Aunque para nosotros, los expertos en tecnología, los beneficios de OpenID son bastante obvios, a los usuarios habituales a veces les cuesta captar la idea de utilizar el inicio de sesión de un sitio para iniciar sesión en otro sitio. Simplemente están acostumbrados a crear una cuenta para el sitio que están empezando a usar.

El problema principal era que los usuarios no sabían completamente, qué OpenID era. Con la ayuda de estudios de usabilidad, se solucionó promocionando el inicio de sesión de OpenID como una posibilidad de proporcionar credenciales de la cuenta que ya tienen, como Yahoo, GMail o MS Passport one, ya que sus operadores se han convertido recientemente en proveedores de OpenID. Como Yahoo said, "Promueva la utilidad, no la tecnología".

Y, por supuesto, es importante destacar que no es necesario que tengan otra cuenta y otra contraseña para recordar (o poner otra publicación más;)) y que el sitio consumidor no tiene ninguna forma de almacenar los datos de credenciales del proveedor. Eso debería ser suficiente para convencerlos.

Pero debido a la naturaleza variable de los sitios que proporcionan el inicio de sesión abierto, me resistiría a iniciar sesión con él en mi cuenta bancaria.

Answer 4

Debe tener en cuenta que openID puede ser más vulnerable al phishing porque los usuarios saben menos sobre él. Si un sitio malicioso pretende implementar openID, pero reenvía el intento de inicio de sesión a un sitio malicioso bajo su control (por ejemplo, imitando un inicio de sesión de Google), puede obtener acceso a la cuenta de ese usuario infectado en todos los sitios de openID. Entonces, si usa openID, puede haber una mayor probabilidad de bots y usuarios maliciosos, o tal vez no.

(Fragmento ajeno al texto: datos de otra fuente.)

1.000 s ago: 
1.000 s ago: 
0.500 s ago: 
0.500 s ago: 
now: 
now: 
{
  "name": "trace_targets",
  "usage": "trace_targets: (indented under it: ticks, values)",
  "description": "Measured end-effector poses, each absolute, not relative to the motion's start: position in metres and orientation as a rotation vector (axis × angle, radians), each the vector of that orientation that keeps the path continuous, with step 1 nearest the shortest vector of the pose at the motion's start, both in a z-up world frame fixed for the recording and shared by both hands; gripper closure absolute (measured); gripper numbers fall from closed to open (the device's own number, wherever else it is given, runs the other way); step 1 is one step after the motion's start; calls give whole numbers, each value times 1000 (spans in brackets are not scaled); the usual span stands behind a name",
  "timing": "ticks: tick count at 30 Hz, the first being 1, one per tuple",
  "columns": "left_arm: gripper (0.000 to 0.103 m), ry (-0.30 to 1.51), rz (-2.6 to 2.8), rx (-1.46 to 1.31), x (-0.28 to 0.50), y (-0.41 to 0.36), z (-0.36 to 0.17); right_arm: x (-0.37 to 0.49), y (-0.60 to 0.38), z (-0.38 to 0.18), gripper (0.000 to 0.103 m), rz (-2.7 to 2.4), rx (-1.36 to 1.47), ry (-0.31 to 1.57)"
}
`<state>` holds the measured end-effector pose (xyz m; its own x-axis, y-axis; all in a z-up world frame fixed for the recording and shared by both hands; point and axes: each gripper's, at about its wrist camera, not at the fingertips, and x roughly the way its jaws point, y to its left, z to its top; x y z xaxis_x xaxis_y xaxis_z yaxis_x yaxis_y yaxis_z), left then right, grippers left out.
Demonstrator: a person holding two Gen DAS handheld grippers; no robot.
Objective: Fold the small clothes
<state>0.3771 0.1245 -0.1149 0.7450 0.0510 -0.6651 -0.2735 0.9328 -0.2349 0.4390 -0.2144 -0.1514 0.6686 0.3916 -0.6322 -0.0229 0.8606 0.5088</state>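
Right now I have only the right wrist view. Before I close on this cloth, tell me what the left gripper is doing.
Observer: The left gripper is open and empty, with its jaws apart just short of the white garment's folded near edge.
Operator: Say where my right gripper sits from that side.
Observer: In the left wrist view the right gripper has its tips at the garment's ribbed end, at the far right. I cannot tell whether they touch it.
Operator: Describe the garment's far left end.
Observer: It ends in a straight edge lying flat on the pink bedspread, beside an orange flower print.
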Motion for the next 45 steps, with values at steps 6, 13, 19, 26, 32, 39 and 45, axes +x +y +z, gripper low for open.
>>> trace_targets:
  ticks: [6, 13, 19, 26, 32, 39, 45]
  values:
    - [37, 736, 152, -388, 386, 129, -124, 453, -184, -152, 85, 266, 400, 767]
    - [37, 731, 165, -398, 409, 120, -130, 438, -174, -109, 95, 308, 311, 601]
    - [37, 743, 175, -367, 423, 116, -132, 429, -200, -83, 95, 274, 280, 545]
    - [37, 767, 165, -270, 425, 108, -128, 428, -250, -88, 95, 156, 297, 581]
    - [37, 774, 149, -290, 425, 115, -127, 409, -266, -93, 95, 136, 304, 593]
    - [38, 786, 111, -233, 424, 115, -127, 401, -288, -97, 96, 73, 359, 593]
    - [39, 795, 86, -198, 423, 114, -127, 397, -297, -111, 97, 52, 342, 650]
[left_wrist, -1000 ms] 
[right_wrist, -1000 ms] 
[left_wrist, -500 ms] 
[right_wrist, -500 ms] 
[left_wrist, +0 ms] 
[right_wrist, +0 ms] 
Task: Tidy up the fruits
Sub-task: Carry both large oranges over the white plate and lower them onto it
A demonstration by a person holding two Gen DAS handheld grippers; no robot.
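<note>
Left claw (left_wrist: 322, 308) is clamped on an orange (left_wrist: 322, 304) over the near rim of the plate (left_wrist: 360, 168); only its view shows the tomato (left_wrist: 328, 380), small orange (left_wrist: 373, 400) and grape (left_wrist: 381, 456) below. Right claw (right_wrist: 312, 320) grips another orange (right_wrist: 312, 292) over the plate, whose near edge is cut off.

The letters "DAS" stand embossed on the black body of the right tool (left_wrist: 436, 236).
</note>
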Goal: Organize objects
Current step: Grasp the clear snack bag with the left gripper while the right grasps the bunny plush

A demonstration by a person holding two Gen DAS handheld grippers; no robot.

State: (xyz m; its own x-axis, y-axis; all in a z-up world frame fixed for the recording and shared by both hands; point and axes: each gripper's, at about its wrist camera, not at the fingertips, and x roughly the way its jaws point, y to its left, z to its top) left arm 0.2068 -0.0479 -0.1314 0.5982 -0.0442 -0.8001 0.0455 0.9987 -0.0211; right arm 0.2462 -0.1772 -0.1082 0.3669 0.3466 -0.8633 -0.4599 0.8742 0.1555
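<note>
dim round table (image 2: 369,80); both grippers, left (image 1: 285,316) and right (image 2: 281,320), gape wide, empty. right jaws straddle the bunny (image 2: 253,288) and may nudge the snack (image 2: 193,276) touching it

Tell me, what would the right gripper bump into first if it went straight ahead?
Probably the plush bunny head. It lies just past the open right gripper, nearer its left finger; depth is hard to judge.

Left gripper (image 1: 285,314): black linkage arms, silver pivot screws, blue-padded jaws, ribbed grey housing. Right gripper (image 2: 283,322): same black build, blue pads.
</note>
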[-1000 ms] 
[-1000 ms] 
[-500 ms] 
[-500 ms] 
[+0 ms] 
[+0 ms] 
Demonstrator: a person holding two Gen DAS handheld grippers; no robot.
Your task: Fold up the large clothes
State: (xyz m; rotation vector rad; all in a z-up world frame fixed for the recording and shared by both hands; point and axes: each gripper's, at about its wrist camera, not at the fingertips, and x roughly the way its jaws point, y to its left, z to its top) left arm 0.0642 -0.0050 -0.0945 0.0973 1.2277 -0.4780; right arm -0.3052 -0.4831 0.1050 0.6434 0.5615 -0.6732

Cómo se resolverá esto en la práctica y si se convertirá en un problema de seguridad válido es algo que nadie sabe. Creo que también hay algunos cambios propuestos al estándar openID para intentar mitigar estos ataques, aunque no conozco los detalles.

Answer 5

Un motivo NOT para utilizar OpenID es la seguridad.

Si un usuario utiliza un tercero proveedor de OpenID (Google, Yahoo, etc), entonces un empleado malicioso del proveedor que tenía acceso podría obtener la información de inicio de sesión y explotar la cuenta del usuario.

Me encontré con este escenario al diseñar una aplicación interna para administrar un servicio vital para un cliente. OpenID era muy atractivo ya que los usuarios ya estaban familiarizados con los servicios externos (parece que todos tienen una cuenta de gmail o yahoo). La desventaja es que cualquier exploit podría haber generado cientos de miles de dólares de ingresos perdidos.

La solución fue implementar una capa adicional de seguridad que era transparente para el usuario e inexplotable por el proveedor de OpenID: la pantalla de inicio de sesión de la aplicación solo se podía acceder desde la red de la compañía.